Pandemic Fatigue: 5 Ways Moms Can Prevent Burnout

Pandemic Fatigue: 5 Ways Moms Can Prevent Burnout

As a mom, you are definitely familiar with exhaustion, but the burnout you are probably feeling during the COVID-19 pandemic is extreme. New responsibilities, more time at home, and the overall stress and anxiety throughout the world can affect your mental health, and it’s important to recognize when you’re experiencing pandemic fatigue.

Here are some signs that pandemic stress may be affecting your mental health:

• Becoming easily irritated
• Feeling helpless, weary, or apathetic
• Difficulty concentrating on tasks
• Headaches, nausea, muscle tension, or other physical health problems
• Difficulty sleeping
• Becoming less diligent about washing your hands and wearing a mask

If you’ve been facing any of these symptoms, know that you’re not alone.

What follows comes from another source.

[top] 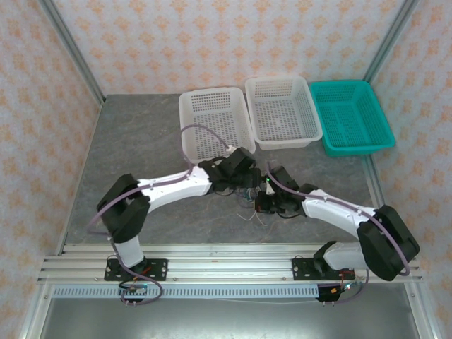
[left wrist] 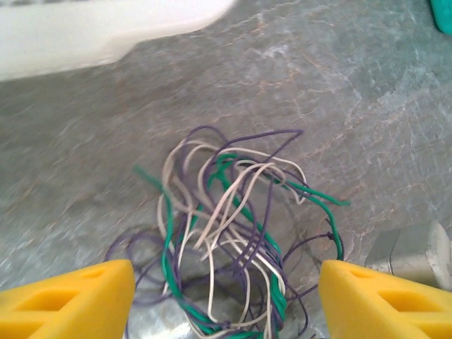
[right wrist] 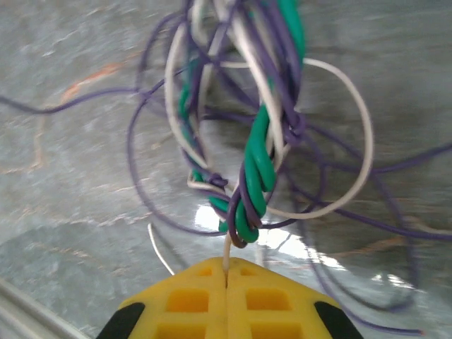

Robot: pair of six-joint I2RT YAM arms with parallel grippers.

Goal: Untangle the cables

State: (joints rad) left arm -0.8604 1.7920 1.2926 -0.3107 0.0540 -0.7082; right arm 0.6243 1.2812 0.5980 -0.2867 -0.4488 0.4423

Moms are under a massive amount of stress, and no one is handling everything perfectly. The best thing you can do is check in with yourself regularly to make sure your mental health isn’t suffering while you support your family throughout this crisis.

Causes of Pandemic Fatigue in Parents

There are several reasons moms may struggle with fatigue as the pandemic continues to play out. If you’re trying to get to the root of your exhaustion, here are some possible explanations:

Multitasking

Although moms are used to multitasking, the demands on parents immediately skyrocketed when the pandemic hit. Many parents have to adjust to working from home while also schooling their children from home. Along with normal household chores and tasks, your mind is probably racing with a mile-long to-do list at all times.

Constantly switching between different tasks can be particularly exhausting. If you’re trying to be a mom and a teacher or a teacher and an employee at the same time, your mental energy is going to run out quickly.

Decision Fatigue

Decision fatigue may be worse now than ever. At the beginning of the pandemic, staying home and social distancing were the recommendations across the board. Now, as some states ease into reopening schools, businesses, and other public spaces, it’s up to each of us individually to decide what to do.

School is open, but should you send your children in or keep them home? Indoor dining is allowed in some cities, but does that mean it’s safe to go out to dinner with a friend? Can your children have a playdate? Is it okay to schedule a haircut? Should you visit your extended family?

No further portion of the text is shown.